What needs to be done :: All the data should be printed again exactly as written.

------------------------------------------------------------------------

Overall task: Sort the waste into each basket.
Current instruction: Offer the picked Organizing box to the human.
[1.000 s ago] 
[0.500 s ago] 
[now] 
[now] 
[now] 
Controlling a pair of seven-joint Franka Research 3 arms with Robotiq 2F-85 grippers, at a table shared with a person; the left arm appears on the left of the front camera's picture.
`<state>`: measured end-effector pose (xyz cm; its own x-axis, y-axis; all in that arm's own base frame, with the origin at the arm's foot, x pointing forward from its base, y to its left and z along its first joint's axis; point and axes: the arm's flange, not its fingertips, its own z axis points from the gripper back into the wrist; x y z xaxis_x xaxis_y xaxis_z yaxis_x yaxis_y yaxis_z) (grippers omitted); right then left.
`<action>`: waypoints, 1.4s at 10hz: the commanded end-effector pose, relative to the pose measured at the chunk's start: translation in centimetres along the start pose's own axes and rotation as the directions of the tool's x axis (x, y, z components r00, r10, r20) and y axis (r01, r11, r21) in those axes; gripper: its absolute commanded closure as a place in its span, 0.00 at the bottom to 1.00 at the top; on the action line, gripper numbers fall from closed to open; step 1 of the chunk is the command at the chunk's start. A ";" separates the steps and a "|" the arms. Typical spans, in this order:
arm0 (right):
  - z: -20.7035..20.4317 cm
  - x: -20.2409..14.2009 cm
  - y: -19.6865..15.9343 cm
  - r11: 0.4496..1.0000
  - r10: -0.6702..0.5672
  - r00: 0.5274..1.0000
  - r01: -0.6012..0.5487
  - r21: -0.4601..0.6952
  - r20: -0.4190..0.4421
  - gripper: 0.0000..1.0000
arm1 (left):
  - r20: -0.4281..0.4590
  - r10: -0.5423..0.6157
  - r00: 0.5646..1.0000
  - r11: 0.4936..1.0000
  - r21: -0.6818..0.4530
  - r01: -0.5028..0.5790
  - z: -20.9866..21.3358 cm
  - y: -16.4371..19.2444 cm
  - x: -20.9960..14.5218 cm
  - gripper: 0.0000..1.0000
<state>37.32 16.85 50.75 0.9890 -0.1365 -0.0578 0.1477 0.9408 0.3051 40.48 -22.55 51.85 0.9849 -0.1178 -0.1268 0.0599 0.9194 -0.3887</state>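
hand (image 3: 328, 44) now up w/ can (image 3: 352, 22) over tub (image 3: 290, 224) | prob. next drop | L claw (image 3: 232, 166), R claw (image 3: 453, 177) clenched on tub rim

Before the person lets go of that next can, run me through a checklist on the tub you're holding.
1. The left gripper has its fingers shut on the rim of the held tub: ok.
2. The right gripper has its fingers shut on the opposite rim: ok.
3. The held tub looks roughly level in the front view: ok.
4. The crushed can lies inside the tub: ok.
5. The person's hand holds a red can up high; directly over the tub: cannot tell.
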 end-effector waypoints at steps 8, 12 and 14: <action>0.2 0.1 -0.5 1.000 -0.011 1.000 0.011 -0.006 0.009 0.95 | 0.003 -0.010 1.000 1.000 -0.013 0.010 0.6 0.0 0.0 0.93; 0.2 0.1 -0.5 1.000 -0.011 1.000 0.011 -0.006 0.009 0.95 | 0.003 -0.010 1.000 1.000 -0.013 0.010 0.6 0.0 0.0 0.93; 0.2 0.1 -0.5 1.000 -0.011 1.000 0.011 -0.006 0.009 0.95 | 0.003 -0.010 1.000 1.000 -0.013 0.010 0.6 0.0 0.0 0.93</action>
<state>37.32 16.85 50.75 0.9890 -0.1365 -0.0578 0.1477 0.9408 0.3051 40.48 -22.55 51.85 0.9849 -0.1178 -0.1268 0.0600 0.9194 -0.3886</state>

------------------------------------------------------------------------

Exercise result ::
Overall task: Sort the waste into each basket.
Current instruction: Offer the picked Organizing box to the human.
[1.000 s ago] 
[0.500 s ago] 
[now] 
[now] 
[now] 
Controlling a pair of seven-joint Franka Research 3 arms with Robotiq 2F-85 grippers, at a table shared with a person; the left arm appears on the left of the front camera's picture.
`<state>`: measured end-effector pose (xyz cm; its own x-axis, y-axis; all in that arm's own base frame, with the origin at the arm's foot, x pointing forward from its base, y to its left and z along its first joint's axis; point and axes: the arm's flange, not its fingertips, its own z axis points from the gripper back into the wrist; x y z xaxis_x xaxis_y xaxis_z yaxis_x yaxis_y yaxis_z) (grippers omitted); right then left.
`<action>`: waypoints, 1.4s at 10hz: the commanded end-effector pose, relative to the pose measured at the chunk's start: translation in centimetres along the start pose's own axes and rotation as the directions of the tool's x axis (x, y, z components r00, r10, r20) and y axis (r01, r11, r21) in those axes; gripper: its absolute commanded closure as a place in its span, 0.00 at the bottom to 1.00 at the top; on the action line, gripper numbers fall from closed to open; step 1 of the chunk is the command at the chunk's start. A ";" separates the steps and a "|" the arms. Typical spans, in this order:
arm0 (right):
  - z: -20.7035..20.4317 cm
  - x: -20.2409..14.2009 cm
  - y: -19.6865..15.9343 cm
  - r11: 0.4496..1.0000
  - r10: -0.6702..0.5672
  - r00: 0.5274..1.0000
  - r01: -0.6012..0.5487
  - r21: -0.4601..0.6952
  - r20: -0.4190..0.4421
  - gripper: 0.0000..1.0000
arm1 (left):
  - r20: -0.4281..0.4590
  - r10: -0.5423..0.6157
  - r00: 0.5646..1.0000
  - r11: 0.4936..1.0000
  - r21: -0.6818..0.4530
  - r01: -0.5028..0.5790
  - z: -20.9866..21.3358 cm
  - y: -16.4371..19.2444 cm
  - x: -20.9960..14.5218 cm
  - gripper: 0.0000..1.0000
<state>37.32 16.85 50.75 0.9890 -0.1365 -0.0578 0.1477 0.9408 0.3051 40.48 -22.55 51.85 0.9849 -0.1178 -0.1268 0.0599 0.9194 -0.3887</state>
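hand (image 3: 328, 44) now up w/ can (image 3: 352, 22) over tub (image 3: 290, 224) | prob. next drop | L claw (image 3: 232, 166), R claw (image 3: 453, 177) clenched on tub rim

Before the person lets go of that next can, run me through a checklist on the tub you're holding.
1. The left gripper has its fingers shut on the rim of the held tub: ok.
2. The right gripper has its fingers shut on the opposite rim: ok.
3. The held tub looks roughly level in the front view: ok.
4. The crushed can lies inside the tub: ok.
5. The person's hand holds a red can up high; directly over the tub: cannot tell.
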 end-effector waypoints at steps 8, 12 and 14: <action>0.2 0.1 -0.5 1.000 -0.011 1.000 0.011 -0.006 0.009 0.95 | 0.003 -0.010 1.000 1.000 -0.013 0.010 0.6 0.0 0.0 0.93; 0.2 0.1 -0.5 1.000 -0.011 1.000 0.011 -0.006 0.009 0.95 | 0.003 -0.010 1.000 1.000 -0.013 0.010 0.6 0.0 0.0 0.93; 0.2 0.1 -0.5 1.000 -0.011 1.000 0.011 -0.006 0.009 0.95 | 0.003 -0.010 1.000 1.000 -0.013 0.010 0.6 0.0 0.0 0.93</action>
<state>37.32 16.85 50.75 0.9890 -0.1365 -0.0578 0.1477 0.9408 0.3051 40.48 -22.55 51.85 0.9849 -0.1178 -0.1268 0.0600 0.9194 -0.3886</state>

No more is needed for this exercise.